Namespace tensorflow.keras.optimizers

Interfaces INadam

Optimizer that implements the NAdam algorithm.

Much like Adam is essentially RMSprop with momentum, Nadam is Adam with Nesterov momentum.

Initialization:

$$m_0 := 0 \text{(Initialize 1st moment vector)}$$ $$v_0 := 0 \text{(Initialize 2nd moment vector)}$$ $$mu_0 := 1$$ $$t := 0 \text{(Initialize timestep)}$$

Computes: $$t := t + 1$$ $$\mu_t := \beta_1 * (1 - 0.5 * 0.96^{0.004 * t})$$ $$g' := g / (1 - \prod_{i=1}^{t}{\mu_i})$$ $$m_t := \beta_1 * m_{t-1} + (1 - \beta_1) * g$$ $$m' := m_t / (1 - \prod_{i=1}^{t+1}{\mu_i})$$ $$v_t := \beta_2 * v_{t-1} + (1 - \beta_2) * g * g$$ $$v' := v_t / (1 - \beta_2^t)$$ $$\bar{m} := (1 - \mu_t) * g' + \mu_{t+1} * m'$$ $$\theta_t := \theta_{t-1} - lr * \bar{m} / (\sqrt{v'} + \epsilon)$$

gradient is evaluated at theta(t) + momentum * v(t), and the variables always store theta + beta_1 * m / sqrt(v) instead of theta.

References See [Dozat, T., 2015](http://cs229.stanford.edu/proj2015/054_report.pdf).

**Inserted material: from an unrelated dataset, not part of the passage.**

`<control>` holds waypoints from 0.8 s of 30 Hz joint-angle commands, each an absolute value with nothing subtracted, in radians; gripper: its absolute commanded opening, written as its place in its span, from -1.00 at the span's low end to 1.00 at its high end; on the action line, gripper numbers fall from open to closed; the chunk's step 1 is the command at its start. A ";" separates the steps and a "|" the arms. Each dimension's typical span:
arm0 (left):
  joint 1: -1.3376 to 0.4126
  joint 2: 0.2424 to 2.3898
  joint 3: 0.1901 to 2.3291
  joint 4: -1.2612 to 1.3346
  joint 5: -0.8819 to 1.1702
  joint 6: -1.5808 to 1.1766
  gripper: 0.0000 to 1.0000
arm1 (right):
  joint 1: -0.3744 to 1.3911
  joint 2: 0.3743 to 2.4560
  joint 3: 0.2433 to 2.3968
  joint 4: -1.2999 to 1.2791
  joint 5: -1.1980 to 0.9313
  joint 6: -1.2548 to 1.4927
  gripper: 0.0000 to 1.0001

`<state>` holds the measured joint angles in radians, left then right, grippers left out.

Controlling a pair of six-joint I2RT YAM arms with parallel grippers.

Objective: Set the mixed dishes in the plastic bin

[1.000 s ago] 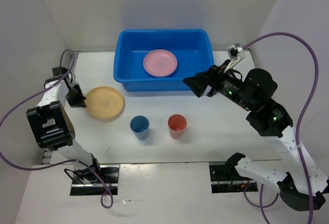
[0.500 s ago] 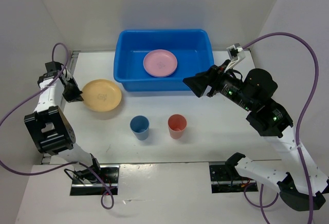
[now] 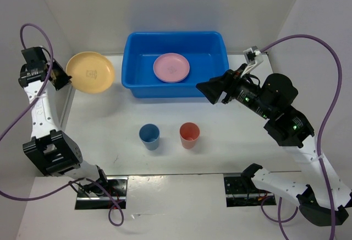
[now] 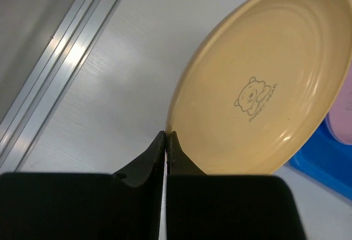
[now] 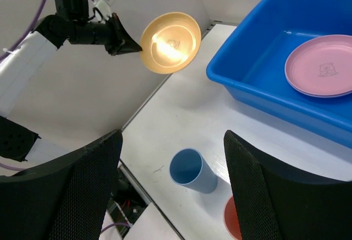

LostTech.TensorFlow : API Documentation

Properties

Public properties

object clipnorm get; set;

object clipvalue get; set;

double epsilon get; set;

object iterations get; set;

object iterations_dyn get; set;

object PythonObject get;

IList<object> weights get;

object weights_dyn get;